Historically, this endeavor is anti-democratic and economically suicidal. The majority of Nigeria's current 36 states were created by military dictators through decrees – from Gowon’s 1967 division to fracture Biafra, to Babangida’s 1987/1991 creations to reward cronies, and Abacha’s 1996 expansion to buy loyalty. Democracy’s constitutional safeguards, including Section 8’s requirement for two-thirds legislative approval, 24 state assembly endorsements, and local referendums, exist precisely to prevent such reckless fragmentation. Yet, despite these safeguards, Northern senators have historically blocked South-East statehood to protect their oil revenue share, revealing the underlying zero-sum extortion driving much of this political theater.

The development myth surrounding state creation is debunked by outcomes: despite multiplying states from four regions to 36, life expectancy stagnates at 55 years, 75 million Nigerians live in extreme poverty, and 12 million children are out of school. Nigerians have made their verdict clear, with 72 percent rejecting new states in 2025 polls. Citizens battling wages devoured by food inflation demand nourishment, not territorial remapping. Youth facing massive unemployment need factories, not redundant bureaucracies. Communities under siege crave police reform, not cartographic committees. Their collective wisdom points to the undeniable truth: governance quality, not territorial quantity, determines survival.

The true escape route from Nigeria's woes demands radical restructuring. Firstly, emancipating local government councils through constitutional amendments guaranteeing direct federal funding, elected councils, and anti-graft audits, potentially deploying N500 billion from proposed state creation budgets to revive grassroots governance. Secondly, collapsing the 36 unviable states into six geopolitical zones with devolved powers over agriculture, security, and infrastructure, thereby reviving the First Republic’s competitive regionalism that spurred economic revolutions. Thirdly, amputating federal bloat by eliminating the N400 billion Senate and merging duplicated ministries, saving an estimated N1.2 trillion yearly, which could fund 40,000 clinics or train 200,000 community police officers.
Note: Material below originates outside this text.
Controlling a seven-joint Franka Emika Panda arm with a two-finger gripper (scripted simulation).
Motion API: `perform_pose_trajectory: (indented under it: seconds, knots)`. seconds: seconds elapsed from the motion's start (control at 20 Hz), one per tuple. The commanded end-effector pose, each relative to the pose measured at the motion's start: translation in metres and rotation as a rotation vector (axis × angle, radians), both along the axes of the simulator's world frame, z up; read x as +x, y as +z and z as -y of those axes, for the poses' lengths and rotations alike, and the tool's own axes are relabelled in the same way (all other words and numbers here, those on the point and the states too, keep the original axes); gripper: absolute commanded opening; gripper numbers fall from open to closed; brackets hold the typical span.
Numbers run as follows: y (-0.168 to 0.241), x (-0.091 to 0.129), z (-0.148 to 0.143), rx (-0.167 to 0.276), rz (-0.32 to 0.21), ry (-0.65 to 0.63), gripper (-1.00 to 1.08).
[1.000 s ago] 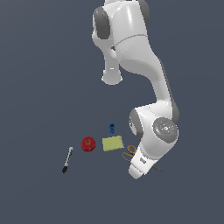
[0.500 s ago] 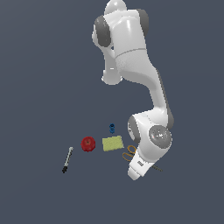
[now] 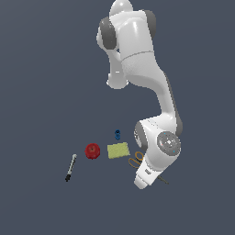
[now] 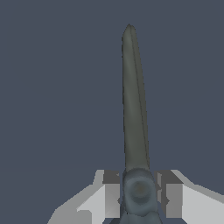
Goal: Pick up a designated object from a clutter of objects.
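The scissors [image 3: 136, 160] lie on the floor with their orange-yellow loop handles beside the yellow-green square; most of them is hidden under my hand. In the wrist view their long grey blades [image 4: 133, 105] run straight away from me, with the pivot between my fingers [image 4: 112, 192]. My gripper [image 4: 139, 190] is low over the scissors, its two fingers pressed against both sides of the pivot. In the exterior view the gripper [image 3: 142, 181] sits at floor level.
A yellow-green flat square [image 3: 118, 150], a red apple-like ball [image 3: 92, 150] and a small blue ball [image 3: 117, 134] lie to the exterior view's left of the scissors. A black-and-white pen [image 3: 70, 168] lies further left.
The arm has shifted slightly and the hand has settled a little lower over the scissors. The other objects have not moved.
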State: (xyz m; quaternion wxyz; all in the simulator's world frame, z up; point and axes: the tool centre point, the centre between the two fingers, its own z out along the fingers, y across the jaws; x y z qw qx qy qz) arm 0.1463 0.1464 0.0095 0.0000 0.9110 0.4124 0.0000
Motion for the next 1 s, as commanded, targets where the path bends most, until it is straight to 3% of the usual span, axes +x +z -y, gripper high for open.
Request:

The House of Representatives Committee on the review of the 1999 Constitution is currently considering 46 formal requests for the creation of new states and 117 requests for new local government areas across the 36 states. Additionally, two requests for boundary adjustments and 86 Constitution amendment bills are under consideration. The North Central zone leads with 12 requests for new states, followed by the South West with 8, North West and South-South with 7 each, and North East and South East with 6 each. For new local government areas, the North East has 22 requests, North West 14, North Central 21, South East 24, South West 12, and South-South 24. Deputy Speaker Benjamin Kalu, chairman of the House Committee, has urged Nigerians to participate fully in the constitution review process, though he noted that no state creation requests have yet met the constitutional requirements, with the submission deadline extended to March 5, 2025.

This state creation debate is not merely a distraction; it is active sabotage. The N6.2 trillion required for 31 new patronage pyramids could instead fund universal broadband, mechanize agriculture, or equip every primary school. True progress demands burying the military’s cartographic colonialism and rebuilding governance from the ground up. As mothers deliver babies in candlelit wards and students learn under trees, Nigerians issue a clear mandate to their leaders: fill our plates before redrawing maps, and secure our homes before carving fiefdoms. Only then might this bleeding nation rise.